> **Your instructions**: Wherever a line in the records below contains "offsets", copy that line.

> **Records from a collection**:

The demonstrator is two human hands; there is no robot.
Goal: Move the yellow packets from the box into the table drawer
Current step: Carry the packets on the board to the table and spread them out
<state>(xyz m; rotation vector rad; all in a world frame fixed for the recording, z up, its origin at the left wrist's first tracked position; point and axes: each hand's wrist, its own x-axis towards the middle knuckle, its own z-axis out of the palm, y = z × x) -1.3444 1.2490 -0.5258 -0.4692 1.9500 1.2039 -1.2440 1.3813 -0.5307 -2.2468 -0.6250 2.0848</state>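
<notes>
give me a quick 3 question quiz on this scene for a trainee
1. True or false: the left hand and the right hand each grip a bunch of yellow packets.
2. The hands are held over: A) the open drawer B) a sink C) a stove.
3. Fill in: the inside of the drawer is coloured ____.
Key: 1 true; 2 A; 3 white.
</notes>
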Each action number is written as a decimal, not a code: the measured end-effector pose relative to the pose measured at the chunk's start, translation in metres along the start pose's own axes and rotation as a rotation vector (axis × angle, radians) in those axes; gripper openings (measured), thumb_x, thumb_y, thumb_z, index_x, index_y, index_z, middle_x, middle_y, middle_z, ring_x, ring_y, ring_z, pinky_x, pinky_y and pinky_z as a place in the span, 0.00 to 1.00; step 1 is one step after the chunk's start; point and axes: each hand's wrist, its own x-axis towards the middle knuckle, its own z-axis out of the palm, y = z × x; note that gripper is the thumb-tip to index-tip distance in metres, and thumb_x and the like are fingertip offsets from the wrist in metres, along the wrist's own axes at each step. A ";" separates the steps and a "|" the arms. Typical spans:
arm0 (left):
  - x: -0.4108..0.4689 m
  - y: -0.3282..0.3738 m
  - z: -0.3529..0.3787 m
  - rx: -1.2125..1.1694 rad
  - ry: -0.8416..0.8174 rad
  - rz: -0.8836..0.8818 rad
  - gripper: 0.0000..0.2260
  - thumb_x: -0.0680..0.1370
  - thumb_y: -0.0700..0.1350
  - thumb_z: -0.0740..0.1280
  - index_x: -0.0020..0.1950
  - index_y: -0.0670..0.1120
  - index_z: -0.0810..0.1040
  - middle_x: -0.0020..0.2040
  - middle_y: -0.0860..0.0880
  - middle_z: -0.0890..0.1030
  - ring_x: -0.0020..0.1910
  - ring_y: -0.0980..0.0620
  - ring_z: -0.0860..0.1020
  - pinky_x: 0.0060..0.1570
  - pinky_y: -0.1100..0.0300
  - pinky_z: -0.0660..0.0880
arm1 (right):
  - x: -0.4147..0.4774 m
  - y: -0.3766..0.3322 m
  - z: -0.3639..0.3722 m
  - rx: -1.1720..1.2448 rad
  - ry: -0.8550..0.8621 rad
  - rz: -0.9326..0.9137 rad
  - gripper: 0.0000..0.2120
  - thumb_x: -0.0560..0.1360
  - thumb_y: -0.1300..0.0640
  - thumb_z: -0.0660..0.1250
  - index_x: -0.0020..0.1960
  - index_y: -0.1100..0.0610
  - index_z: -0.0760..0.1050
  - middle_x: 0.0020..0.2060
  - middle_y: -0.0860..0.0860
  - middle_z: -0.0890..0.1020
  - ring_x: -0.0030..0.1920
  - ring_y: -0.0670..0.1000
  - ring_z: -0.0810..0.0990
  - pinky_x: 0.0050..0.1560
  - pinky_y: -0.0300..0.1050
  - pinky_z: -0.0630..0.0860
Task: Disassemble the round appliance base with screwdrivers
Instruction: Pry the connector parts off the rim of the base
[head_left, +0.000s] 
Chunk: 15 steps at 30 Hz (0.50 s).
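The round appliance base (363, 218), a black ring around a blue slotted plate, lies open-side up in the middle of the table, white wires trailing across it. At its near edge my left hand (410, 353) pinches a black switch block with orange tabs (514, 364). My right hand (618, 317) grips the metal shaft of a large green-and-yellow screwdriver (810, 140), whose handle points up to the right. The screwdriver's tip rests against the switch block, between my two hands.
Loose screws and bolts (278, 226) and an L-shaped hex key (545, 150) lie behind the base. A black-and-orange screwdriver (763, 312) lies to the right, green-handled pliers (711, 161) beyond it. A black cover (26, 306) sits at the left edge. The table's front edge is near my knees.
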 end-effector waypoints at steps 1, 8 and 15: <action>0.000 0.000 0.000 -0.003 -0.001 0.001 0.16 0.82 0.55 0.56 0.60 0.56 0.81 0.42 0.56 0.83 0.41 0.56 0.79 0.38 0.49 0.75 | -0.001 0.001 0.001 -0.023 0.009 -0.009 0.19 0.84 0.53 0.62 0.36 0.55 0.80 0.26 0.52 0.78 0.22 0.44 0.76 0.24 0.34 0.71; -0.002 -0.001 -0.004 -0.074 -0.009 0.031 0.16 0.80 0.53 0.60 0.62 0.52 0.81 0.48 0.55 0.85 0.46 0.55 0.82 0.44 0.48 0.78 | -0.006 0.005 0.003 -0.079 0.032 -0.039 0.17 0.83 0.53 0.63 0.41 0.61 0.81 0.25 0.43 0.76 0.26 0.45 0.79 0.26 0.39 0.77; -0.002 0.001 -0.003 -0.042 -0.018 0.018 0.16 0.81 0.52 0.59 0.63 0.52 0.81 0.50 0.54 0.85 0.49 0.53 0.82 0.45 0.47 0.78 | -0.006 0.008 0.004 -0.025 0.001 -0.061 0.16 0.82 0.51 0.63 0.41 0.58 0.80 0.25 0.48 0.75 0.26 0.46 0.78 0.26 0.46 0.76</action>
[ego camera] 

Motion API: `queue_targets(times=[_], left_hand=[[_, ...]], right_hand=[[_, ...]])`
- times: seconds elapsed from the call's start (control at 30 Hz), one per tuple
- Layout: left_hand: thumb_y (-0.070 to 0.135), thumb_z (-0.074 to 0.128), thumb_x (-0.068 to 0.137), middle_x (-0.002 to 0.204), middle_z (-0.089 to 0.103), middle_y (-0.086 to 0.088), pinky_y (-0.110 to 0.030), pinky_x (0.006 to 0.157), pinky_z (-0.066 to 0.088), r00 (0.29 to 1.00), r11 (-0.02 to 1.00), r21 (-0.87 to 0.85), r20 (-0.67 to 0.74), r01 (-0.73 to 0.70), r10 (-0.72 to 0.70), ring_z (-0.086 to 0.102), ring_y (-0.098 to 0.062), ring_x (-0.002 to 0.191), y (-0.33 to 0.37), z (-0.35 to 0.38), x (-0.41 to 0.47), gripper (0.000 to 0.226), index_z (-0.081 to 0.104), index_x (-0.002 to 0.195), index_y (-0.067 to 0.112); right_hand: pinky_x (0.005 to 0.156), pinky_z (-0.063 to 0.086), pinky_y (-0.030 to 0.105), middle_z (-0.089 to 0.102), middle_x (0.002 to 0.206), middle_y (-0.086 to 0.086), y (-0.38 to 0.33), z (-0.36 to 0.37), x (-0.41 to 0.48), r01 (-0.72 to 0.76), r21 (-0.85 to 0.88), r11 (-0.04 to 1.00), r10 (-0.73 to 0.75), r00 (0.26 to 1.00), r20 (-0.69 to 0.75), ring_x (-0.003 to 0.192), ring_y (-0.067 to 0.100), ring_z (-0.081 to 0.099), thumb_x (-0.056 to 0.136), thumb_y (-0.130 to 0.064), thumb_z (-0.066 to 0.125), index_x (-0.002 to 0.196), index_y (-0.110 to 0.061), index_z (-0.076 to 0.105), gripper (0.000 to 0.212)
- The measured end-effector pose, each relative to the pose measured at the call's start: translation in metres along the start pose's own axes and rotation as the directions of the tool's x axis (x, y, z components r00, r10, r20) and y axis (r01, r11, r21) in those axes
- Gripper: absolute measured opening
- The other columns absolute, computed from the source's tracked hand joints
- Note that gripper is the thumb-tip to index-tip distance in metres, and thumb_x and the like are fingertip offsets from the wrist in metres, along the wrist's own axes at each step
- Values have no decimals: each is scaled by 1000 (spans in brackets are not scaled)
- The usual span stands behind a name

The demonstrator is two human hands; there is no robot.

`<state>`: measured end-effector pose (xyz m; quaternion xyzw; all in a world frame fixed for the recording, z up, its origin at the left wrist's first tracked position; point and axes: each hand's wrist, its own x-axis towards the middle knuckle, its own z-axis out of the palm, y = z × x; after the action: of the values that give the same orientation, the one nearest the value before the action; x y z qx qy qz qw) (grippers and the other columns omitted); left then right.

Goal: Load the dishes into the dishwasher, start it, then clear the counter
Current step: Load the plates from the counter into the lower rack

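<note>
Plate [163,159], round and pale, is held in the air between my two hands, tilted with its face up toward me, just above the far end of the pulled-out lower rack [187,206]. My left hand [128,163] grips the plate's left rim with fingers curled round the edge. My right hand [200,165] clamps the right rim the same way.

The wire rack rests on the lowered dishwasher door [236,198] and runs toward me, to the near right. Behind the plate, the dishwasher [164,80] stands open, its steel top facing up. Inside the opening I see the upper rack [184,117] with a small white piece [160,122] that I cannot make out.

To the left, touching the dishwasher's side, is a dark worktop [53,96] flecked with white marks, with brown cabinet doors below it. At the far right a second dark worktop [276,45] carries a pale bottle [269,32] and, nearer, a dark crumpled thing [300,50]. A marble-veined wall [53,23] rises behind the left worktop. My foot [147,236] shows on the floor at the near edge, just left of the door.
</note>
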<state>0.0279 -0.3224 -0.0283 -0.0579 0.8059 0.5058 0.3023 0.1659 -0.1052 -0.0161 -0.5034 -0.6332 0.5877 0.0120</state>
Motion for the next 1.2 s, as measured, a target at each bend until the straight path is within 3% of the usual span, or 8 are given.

> **Response to this task**:
Each action number is written as a decimal, not a code: the measured end-effector pose relative to the pose measured at the chunk's start, translation in metres along the start pose's own axes and rotation as a rotation vector (axis × angle, radians) in those axes; gripper openings (measured), thumb_x, thumb_y, thumb_z, index_x, index_y, index_z, middle_x, middle_y, middle_z, ring_x, ring_y, ring_z, pinky_x, pinky_y and pinky_z as a place in the span, 0.00 to 1.00; step 1 is one step after the chunk's start; point and axes: each hand's wrist, its own x-axis towards the middle knuckle, its own z-axis out of the palm, y = z × x; note that gripper is the thumb-tip to index-tip distance in metres, and thumb_x and the like are fingertip offsets from the wrist in metres, along the wrist's own axes at each step. A ";" separates the steps and a "|" the arms. Typical spans:
- Note that gripper is the thumb-tip to index-tip distance in metres, and thumb_x and the like are fingertip offsets from the wrist in metres, along the wrist's own axes at each step

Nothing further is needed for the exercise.